▶ _BRIEF_
Search each line below for the word "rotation" and list those that contain it.

BEGIN PROVIDED RECORDS

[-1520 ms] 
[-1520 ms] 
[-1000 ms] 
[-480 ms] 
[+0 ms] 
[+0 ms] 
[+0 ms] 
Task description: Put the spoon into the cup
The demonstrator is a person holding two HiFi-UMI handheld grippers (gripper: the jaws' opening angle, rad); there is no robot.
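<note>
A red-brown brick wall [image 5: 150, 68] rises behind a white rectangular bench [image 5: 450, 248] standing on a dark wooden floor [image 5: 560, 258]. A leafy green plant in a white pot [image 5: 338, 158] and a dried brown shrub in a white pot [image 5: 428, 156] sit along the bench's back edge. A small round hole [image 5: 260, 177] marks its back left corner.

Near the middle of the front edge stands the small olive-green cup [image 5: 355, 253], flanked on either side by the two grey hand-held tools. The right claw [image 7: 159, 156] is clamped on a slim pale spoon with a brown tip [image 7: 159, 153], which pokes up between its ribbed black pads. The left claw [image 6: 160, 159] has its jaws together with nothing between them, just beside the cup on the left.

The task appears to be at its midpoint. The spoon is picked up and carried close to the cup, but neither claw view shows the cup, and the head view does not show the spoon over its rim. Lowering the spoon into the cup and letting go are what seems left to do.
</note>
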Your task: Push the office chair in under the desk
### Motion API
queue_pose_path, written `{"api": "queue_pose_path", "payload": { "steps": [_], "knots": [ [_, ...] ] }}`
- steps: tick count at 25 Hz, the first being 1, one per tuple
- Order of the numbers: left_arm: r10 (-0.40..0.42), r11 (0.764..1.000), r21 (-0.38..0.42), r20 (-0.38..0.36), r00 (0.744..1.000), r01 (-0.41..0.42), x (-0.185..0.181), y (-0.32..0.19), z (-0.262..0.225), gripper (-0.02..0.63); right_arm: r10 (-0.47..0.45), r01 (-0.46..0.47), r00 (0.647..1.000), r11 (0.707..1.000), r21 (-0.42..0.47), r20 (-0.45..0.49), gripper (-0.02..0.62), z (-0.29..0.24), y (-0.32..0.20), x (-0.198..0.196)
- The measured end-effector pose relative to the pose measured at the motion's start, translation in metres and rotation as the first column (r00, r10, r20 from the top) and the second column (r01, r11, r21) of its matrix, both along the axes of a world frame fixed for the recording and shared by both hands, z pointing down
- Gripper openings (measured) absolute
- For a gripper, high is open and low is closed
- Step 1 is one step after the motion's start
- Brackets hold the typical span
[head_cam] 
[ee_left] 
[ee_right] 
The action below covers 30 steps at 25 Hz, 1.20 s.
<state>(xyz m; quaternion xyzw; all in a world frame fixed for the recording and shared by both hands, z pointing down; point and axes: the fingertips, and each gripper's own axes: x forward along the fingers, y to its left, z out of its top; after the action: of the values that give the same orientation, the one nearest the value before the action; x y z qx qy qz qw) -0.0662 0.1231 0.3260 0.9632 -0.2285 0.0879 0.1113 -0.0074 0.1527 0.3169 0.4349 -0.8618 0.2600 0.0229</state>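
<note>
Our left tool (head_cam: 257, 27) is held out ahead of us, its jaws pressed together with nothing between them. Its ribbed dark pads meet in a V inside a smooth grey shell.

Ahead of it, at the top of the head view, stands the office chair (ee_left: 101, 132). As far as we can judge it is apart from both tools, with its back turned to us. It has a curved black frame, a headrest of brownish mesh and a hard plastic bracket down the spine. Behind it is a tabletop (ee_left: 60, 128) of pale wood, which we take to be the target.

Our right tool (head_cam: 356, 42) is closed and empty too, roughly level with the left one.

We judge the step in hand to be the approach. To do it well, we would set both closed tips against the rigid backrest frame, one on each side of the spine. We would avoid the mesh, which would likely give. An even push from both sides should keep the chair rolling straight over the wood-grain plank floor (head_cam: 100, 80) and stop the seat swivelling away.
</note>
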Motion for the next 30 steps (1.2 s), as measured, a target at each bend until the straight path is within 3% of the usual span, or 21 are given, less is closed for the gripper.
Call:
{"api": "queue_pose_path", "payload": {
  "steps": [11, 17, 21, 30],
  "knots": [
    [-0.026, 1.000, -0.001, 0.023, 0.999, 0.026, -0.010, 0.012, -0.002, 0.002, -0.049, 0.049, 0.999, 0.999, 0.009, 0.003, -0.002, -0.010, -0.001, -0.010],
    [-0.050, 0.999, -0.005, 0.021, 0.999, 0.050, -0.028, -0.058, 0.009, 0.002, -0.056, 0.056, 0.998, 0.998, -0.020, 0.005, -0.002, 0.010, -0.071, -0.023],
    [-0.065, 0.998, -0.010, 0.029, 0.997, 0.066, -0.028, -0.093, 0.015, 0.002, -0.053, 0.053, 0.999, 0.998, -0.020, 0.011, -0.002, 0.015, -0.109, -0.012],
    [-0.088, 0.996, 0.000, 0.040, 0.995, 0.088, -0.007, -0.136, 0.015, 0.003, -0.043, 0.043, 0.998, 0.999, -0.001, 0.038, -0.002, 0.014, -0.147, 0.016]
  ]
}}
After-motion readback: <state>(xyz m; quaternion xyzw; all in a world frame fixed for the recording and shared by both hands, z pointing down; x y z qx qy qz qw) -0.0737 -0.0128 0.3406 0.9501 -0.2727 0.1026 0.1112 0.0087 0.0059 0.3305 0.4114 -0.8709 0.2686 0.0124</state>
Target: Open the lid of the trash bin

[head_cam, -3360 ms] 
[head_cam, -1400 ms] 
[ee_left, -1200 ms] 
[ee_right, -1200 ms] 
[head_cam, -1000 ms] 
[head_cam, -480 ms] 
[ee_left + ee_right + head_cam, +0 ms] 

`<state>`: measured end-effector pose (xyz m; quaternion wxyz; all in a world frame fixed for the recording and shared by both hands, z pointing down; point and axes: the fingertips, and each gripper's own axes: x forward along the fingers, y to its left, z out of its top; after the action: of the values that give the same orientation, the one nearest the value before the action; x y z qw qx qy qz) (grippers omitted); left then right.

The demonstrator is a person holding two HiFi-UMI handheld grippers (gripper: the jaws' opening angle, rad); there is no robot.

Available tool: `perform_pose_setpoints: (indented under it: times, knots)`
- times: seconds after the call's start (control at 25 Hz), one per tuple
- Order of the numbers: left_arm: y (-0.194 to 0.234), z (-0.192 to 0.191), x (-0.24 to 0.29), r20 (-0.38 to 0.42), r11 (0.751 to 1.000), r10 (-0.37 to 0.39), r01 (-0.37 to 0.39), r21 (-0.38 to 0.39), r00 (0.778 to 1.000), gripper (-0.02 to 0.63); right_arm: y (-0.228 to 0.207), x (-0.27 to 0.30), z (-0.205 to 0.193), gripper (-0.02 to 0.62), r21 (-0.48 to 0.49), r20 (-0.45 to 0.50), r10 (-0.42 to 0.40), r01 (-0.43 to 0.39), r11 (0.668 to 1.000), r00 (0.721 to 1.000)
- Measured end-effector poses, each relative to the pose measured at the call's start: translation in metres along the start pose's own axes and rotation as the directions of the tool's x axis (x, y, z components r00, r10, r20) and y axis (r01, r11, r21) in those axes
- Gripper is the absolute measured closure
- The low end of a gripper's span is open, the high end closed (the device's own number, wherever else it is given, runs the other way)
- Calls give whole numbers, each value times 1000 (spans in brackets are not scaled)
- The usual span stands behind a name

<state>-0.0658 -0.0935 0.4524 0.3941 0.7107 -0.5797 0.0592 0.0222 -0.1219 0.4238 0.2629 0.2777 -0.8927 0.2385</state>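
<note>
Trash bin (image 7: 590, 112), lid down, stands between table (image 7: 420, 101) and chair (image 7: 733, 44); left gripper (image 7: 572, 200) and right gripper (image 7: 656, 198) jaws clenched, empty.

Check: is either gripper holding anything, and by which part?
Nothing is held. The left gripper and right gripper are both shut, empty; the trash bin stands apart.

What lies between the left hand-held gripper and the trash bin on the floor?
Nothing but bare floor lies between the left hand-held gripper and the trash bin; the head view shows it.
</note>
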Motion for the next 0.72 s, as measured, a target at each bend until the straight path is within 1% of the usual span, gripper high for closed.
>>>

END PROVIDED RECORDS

▶ _SOLUTION TO THIS TASK_
- The measured end-effector pose relative to the pose measured at the motion's start, translation in metres and rotation as the first column (r00, r10, r20 from the top) and the second column (r01, r11, r21) of its matrix, both along the axes of a world frame fixed for the recording and shared by both hands, z pointing down
- Measured end-effector poses, each relative to the pose measured at the call's start: translation in metres along the start pose's own axes and rotation as the directions of the tool's x axis (x, y, z components r00, r10, r20) and y axis (r01, r11, r21) in those axes

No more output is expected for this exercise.